Compensatory Arrangement for David F. Lamere with Mellon Financial Corporation

Summary

This agreement outlines the compensation and benefits for David F. Lamere, Vice Chairman of Mellon Financial Corporation. Mr. Lamere will receive a base salary of $500,000 per year and is eligible for annual and long-term incentive plans, subject to company requirements. He may participate in all benefit programs available to Vice Chairs. A one-time award of $2,000,000 in stock options and restricted stock, vesting in three years, is recommended. Mr. Lamere must be an active employee to receive incentive payments and will sign a non-solicitation agreement.
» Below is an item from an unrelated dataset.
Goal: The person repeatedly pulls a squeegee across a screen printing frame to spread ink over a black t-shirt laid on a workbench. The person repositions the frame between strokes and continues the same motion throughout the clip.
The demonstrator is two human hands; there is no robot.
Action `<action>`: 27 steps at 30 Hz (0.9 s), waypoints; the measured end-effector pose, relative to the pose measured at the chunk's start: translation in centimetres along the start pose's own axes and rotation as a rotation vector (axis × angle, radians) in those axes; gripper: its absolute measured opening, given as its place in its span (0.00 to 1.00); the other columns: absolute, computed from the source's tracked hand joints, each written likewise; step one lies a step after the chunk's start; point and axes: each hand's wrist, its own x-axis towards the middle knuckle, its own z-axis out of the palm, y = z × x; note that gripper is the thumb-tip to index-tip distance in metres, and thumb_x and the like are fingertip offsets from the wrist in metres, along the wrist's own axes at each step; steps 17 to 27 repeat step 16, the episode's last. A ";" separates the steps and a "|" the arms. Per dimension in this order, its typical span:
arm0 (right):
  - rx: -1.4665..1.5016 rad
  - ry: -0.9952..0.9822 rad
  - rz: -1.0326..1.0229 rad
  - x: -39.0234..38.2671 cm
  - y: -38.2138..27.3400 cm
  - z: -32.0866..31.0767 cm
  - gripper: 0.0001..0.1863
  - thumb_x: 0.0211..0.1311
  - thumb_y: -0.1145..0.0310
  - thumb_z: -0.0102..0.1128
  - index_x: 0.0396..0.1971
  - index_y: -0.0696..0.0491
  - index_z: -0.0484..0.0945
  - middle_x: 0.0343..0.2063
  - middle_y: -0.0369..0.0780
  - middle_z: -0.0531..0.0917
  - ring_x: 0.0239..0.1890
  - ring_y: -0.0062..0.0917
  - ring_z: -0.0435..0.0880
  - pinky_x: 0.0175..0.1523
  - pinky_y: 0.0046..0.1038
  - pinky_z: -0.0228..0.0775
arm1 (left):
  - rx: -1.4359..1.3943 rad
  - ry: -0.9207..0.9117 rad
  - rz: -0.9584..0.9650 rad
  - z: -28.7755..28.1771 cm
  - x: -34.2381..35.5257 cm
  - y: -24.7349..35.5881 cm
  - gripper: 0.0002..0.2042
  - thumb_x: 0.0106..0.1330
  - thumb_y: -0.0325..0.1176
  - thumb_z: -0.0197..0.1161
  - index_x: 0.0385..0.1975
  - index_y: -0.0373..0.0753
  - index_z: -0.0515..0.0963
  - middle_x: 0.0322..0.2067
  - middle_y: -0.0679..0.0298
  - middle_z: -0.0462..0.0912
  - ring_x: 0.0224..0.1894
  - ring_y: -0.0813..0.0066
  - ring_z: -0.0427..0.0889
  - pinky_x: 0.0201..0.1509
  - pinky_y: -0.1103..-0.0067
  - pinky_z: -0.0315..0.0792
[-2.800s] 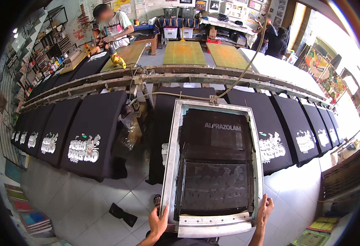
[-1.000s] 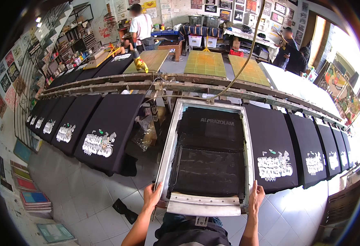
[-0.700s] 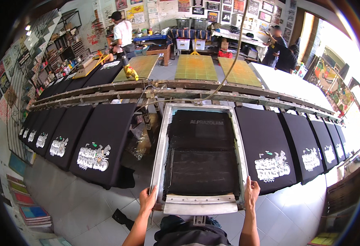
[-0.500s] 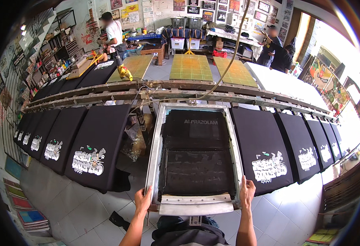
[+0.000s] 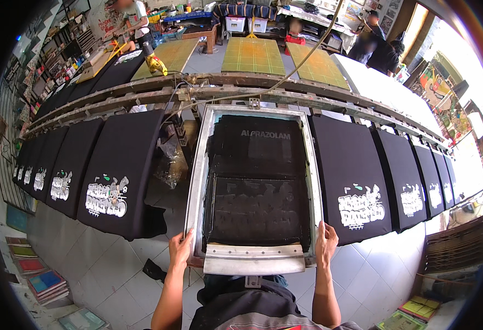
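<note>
A silk-screen frame [image 5: 198, 176] with pale metal rails lies in front of me, its mesh [image 5: 258, 203] coated with black ink. My left hand [image 5: 181, 248] is closed on the near left corner of the frame. On the opposite rail, my right hand [image 5: 326, 243] grips the near right side, thumb along the top. A wide squeegee [image 5: 254, 258] with a pale, flat handle rests crosswise at the near end of the frame; neither hand touches it. The frame hides whatever lies beneath it.
Black shirts with white prints lie on boards to the left [image 5: 121, 165] and right [image 5: 348, 170]. A long rail [image 5: 329, 98] runs behind the frame, with a hanging cable [image 5: 307, 69] crossing it. Yellowish boards [image 5: 252, 55] lie beyond. People stand at far left [image 5: 137, 22] and far right [image 5: 384, 55].
My view has tilted downward, so the rail and shirts sit higher in the picture. Both hands keep their grip on the frame, and the squeegee stays at its near end.
</note>
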 end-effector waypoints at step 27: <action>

EX-10.21 2 dex1021.htm COMPENSATORY ARRANGEMENT FOR DAVID F. LAMERE Compensatory Arrangement for David F. Lamere

Exhibit 10.21

COMPENSATORY ARRANGEMENTS FOR

David F. Lamere

David F. Lamere, Vice Chairman of the registrant, is an employee at will of the registrant whose compensatory arrangements are as described below.

His base salary is $500,000 per year. He is eligible to participate in the annual Profit Bonus Plan and Mellon’s Long-Term Profit Incentive Plan (2004) applicable to similarly situated Vice Chairs. The bonus payment will be subject to, and in accordance with, Mellon’s general eligibility requirements for incentive payments, including but not limited to, a requirement that to receive any payment, he must be an active employee of Mellon or another related entity or affiliate at the time of the payment. The LTIP and individualized agreements cover all aspects of the long-term incentive awards.

Mr. Lamere is also eligible to participate in all compensation or employee benefit plans or programs, and to receive all benefits, perquisites and emoluments, which are generally available to Vice Chairs of Mellon under any plan or program to the extent permissible under the law and in accordance with the terms and provisions of such plans or programs.

Mr. Lamere is a party to a Change in Control Severance Agreement dated September 17, 2001 (which is substantially in the form of Exhibit 10.23 to this Annual Report on Form 10-K).

Management will recommend to the Human Resources Committee of the Board of Directors at its March 2006 meeting that Mr. Lamere receive a one-time award of $2,000,000 comprised of stock options and restricted stock, each of which will vest three years from date of grant. Mr. Lamere will execute a non-solicitation agreement.